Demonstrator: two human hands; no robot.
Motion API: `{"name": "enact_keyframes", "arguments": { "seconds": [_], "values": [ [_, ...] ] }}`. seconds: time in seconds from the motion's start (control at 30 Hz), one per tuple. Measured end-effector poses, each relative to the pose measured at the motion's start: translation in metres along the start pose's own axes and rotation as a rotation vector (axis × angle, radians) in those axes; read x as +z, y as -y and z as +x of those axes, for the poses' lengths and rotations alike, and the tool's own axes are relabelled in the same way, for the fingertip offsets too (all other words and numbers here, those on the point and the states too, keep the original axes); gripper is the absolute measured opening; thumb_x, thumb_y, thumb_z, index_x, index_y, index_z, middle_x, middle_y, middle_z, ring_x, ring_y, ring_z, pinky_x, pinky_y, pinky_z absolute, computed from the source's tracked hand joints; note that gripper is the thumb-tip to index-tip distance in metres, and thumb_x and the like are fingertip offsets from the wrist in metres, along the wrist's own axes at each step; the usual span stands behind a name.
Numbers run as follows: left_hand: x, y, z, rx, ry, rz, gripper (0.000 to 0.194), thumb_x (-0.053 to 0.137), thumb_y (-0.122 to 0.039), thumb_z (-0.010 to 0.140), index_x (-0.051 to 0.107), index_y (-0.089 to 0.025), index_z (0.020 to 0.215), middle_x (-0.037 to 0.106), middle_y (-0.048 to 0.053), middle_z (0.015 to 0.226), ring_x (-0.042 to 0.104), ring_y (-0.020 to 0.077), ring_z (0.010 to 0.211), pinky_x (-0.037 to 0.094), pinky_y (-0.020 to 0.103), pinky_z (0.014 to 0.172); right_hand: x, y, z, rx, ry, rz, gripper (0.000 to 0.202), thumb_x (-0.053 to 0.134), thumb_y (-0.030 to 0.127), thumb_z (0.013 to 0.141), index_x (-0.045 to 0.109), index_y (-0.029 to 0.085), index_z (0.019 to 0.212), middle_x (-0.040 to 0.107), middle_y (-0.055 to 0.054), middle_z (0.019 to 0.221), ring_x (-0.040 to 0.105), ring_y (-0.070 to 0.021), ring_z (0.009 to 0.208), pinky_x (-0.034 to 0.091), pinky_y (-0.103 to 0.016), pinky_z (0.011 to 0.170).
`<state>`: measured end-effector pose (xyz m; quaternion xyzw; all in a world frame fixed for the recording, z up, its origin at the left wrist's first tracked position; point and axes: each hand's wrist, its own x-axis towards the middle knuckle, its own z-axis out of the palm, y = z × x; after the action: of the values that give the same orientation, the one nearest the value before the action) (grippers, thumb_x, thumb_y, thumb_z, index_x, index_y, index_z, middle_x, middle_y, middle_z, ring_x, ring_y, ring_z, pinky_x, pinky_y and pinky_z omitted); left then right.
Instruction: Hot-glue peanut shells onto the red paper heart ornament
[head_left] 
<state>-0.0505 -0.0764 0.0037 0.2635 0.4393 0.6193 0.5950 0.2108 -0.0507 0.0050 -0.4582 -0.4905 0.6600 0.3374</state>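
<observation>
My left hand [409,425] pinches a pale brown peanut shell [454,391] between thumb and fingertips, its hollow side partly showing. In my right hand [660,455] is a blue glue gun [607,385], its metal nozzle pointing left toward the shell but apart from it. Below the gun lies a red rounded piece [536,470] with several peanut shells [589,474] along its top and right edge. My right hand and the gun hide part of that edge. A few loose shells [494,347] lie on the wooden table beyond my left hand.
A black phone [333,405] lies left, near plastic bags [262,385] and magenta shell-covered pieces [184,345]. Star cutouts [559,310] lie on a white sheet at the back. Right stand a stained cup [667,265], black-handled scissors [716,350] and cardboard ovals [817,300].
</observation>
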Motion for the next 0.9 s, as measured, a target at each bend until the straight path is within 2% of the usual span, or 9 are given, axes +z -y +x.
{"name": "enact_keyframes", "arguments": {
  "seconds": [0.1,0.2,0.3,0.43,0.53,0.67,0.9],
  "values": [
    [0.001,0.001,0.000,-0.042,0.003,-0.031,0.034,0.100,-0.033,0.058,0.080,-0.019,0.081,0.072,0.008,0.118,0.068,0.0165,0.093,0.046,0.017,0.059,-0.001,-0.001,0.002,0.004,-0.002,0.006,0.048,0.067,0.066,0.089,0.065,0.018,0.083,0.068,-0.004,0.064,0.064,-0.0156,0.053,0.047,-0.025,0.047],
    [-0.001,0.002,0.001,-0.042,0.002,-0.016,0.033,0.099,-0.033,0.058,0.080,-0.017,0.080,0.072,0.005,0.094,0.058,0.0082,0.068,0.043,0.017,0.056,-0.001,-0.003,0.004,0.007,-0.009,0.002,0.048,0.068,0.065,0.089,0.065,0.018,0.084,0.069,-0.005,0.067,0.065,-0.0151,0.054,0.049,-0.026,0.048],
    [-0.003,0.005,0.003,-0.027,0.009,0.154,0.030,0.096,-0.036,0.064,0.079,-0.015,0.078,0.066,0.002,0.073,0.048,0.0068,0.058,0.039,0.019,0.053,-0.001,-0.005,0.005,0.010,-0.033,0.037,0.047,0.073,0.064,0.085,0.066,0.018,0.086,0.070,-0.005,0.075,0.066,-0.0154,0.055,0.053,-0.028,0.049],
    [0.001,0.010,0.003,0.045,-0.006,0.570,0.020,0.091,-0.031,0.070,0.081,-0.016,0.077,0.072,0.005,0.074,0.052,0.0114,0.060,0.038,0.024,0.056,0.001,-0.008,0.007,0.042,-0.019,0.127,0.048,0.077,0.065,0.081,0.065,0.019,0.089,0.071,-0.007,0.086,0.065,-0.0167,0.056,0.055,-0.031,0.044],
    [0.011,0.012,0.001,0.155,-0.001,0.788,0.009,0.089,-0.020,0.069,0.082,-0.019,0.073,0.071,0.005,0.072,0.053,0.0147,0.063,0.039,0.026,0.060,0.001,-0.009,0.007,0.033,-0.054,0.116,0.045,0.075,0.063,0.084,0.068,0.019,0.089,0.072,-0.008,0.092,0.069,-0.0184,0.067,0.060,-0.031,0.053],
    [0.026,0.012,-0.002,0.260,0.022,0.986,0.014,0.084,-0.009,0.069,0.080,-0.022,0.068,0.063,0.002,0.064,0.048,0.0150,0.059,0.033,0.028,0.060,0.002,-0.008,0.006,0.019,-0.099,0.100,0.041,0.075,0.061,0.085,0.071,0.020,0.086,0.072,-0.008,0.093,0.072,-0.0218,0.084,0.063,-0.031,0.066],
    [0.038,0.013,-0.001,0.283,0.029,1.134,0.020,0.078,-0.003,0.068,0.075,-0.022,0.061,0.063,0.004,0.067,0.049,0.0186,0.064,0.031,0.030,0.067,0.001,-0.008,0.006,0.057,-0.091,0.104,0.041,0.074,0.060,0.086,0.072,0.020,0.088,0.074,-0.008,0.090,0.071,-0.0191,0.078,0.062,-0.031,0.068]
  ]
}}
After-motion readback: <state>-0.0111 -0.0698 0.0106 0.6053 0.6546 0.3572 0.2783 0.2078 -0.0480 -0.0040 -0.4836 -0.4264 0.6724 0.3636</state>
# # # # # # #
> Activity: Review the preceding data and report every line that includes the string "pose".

> Expected answer:
Motion API: `{"name": "enact_keyframes", "arguments": { "seconds": [_], "values": [ [_, ...] ] }}`. seconds: time in seconds from the motion's start (control at 30 Hz), one per tuple. Measured end-effector poses, each relative to the pose measured at the motion's start: translation in metres along the start pose's own axes and rotation as a rotation vector (axis × angle, radians) in those axes; read x as +z, y as -y and z as +x of those axes, for the poses' lengths and rotations alike, and the tool's own axes are relabelled in the same way, for the fingertip offsets too (all other words and numbers here, those on the point and the states too, keep the original axes); gripper is the absolute measured opening; thumb_x, thumb_y, thumb_z, index_x, index_y, index_z, middle_x, middle_y, middle_z, ring_x, ring_y, ring_z, pinky_x, pinky_y, pinky_z absolute, computed from the source's tracked hand joints; note that gripper is the thumb-tip to index-tip distance in metres, and thumb_x and the like are fingertip offsets from the wrist in metres, along the wrist's own axes at each step; the usual span stands behind a name.
`<state>`: measured end-effector pose (xyz m; quaternion xyzw; all in a world frame fixed for the recording, z up, its origin at the left wrist's first tracked position; point and axes: each hand's wrist, its own x-axis towards the middle knuckle, its own z-axis out of the palm, y = z × x; after the action: of the values that give the same orientation, the one nearest the value before the action) (grippers, thumb_x, thumb_y, thumb_z, index_x, index_y, index_z, middle_x, middle_y, middle_z, ring_x, ring_y, ring_z, pinky_x, pinky_y and pinky_z omitted); left then right.

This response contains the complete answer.